March 1959: The Dalai Lama flees Tibet
Neatly dressed, with snow-white hair, nothing about Jampa Kelsang Phukang evokes the turbulent days of his flight from Tibet almost 50 years ago. Reminiscing about that time, he says his initial encounters with the Chinese were positive: "When the Chinese came to Lhasa I was pleasantly surprised. They were very friendly and helpful to the people."

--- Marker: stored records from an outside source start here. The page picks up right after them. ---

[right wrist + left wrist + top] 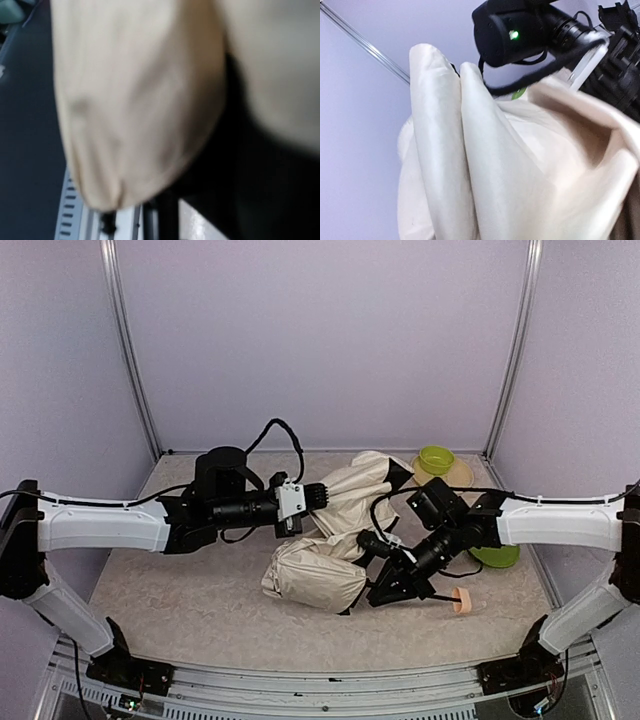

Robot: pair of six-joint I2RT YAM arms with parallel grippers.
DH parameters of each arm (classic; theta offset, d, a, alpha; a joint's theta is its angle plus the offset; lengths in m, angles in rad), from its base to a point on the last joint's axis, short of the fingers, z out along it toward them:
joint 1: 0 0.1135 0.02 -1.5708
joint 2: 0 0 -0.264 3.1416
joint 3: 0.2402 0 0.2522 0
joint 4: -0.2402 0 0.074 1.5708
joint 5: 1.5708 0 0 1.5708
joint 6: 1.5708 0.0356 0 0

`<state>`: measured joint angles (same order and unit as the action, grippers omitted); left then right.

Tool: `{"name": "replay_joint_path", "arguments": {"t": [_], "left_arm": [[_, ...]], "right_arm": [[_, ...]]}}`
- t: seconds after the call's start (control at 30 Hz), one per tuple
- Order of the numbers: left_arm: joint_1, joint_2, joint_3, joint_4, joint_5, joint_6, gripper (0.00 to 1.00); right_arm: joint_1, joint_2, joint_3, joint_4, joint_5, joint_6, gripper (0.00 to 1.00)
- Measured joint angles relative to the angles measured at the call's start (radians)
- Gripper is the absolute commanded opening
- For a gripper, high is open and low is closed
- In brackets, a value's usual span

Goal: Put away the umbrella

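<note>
The folding umbrella with cream fabric and black lining (320,575) lies crumpled across the middle of the speckled beige bench (180,600), between the two arms. The left hand (322,497) is pushed against the upper fold of the fabric. The right hand (385,590) sits at the lower right edge of the bundle, over the thin black shaft (443,594). The shaft runs out to the right to the small beige handle (462,601), which rests on the bench.

Behind the umbrella, near the far right corner, a small green bowl (436,457) stands on a pale yellow plate (458,476). A second green dish (500,557) lies under the right forearm, partly hidden by it.

In the left wrist view, cream folds (470,175) fill the picture and hide the fingers, so I cannot tell how far that hand is open. The right wrist view is a blurred close-up of fabric (135,100), and the overhead view does not settle the right hand's grip either.
</note>
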<state>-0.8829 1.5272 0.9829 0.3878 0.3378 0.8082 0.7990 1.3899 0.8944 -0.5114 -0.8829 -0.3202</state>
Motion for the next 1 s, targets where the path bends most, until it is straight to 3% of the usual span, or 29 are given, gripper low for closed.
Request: {"name": "replay_joint_path", "arguments": {"t": [0.33,0.53,0.87,1.0], "left_arm": [[-0.014,-0.077,-0.245,0.005,-0.093,-0.1,0.0],[-0.019,-0.071,-0.389,0.1,-0.135,-0.221,0.0],[0.003,0.251,-0.217,0.236,-0.231,-0.223,0.0],[0.026,0.35,-0.14,0.255,-0.219,-0.208,0.1]], "right_arm": [[-0.015,0.356,-0.002,0.109,-0.064,0.114,0.0],[-0.02,0.415,0.014,0.132,-0.044,0.168,0.0],[-0.034,0.54,0.105,0.072,-0.037,0.118,0.0],[-0.039,0.555,0.124,0.035,-0.01,0.098,0.0]]}}
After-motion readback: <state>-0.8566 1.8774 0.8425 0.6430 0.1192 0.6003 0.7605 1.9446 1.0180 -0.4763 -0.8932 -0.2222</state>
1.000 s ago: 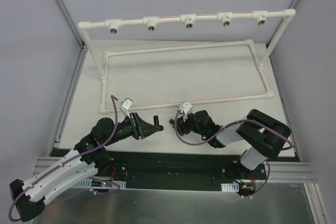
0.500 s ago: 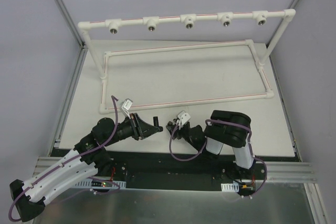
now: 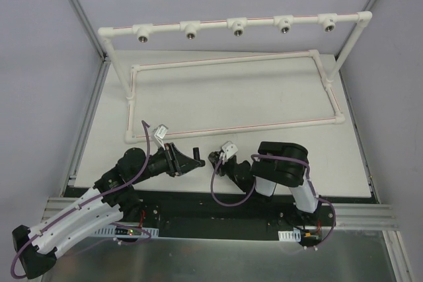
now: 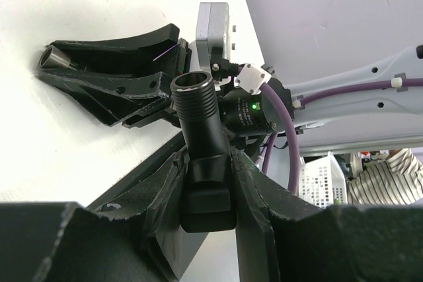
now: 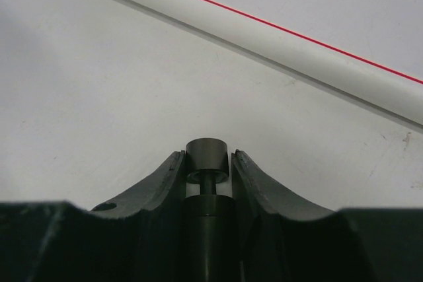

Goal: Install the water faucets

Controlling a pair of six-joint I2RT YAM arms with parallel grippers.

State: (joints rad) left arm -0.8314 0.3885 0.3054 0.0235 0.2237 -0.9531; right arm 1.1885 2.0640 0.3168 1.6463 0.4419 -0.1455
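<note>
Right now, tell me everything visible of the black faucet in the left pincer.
The black faucet is a matte, plastic-looking piece: a round open mouth with a threaded collar at the far end, a smooth neck, then a blockier body. The left pincer is shut on that body, clamping it from both sides, the threaded end sticking out beyond. From above it points toward the right arm, over the near part of the white table, with what looks like a short side stem. Nothing else touches it.
</note>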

But things changed in 1957. The Chinese authorities had started introducing socialist reforms in the eastern part of the Tibetan settlement area. They cracked down bloodily when people rebelled against them. The first wave of refugees arrived, says Phukang: "Many fled from eastern Tibet to central Tibet. We met many refugees and that’s how it all began."
Demonstrations in Lhasa
Tension began to build up between Tibetans and Chinese in Lhasa as well. "The atmosphere was very serious and exciting", recalls Phukang. "People would organise demonstrations spontaneously. They would shout ‘we are sovereign, the Chinese should go’. Tibetans are very emotional. Everywhere, there were soldiers with weapons. I thought that nothing good would come of all this."
In March 1959, the Dalai Lama received an invitation to a dance performance at a Chinese military base. He was asked to come alone. The Tibetan people thought he might be kidnapped. Tens of thousands of people surrounded his summer palace and prevented him from going to the military camp. This was the beginning of the people’s uprising against Chinese rule. Phukang was 17. "The message came one day that the Dalai Lama had fled. We all said that we had to flee too."
Yaks cleared the snow for the refugees
There was hardly any time to prepare. The Chinese troops were hot on the tail of the refugees. When they were almost at the Indian border, the Tibetans were suddenly surrounded. The only way was via the snow-covered mountains in the south. The soldiers were just one day away.
"We all stood there -- looking at each other, thinking we would have to wait for the Chinese and we would then fight and die. But one person had a good idea. All the yaks in the area were sent up the mountains to pave a way through the snow." The Tibetans followed the yaks up the mountain. The Chinese troops arrived the very same evening. Many of those who had stayed behind lost their lives.
Ready to fight with all means
But Phukang made it to India where he put his monk’s robe back on and continued his religious studies. He had taken off his robe to flee Tibet. "We knew we would probably have to kill", he explains. "We wanted to be able to fight with any means if ever we fell into Chinese hands."
Phukang came to Bonn to teach at the university’s Tibetology institute. He has been here for 40 years but he has never forgotten his homeland. Now he is preparing for a demonstration on March 10 -- 50 years after the Tibetan uprising against Chinese rule began and changed his life forever.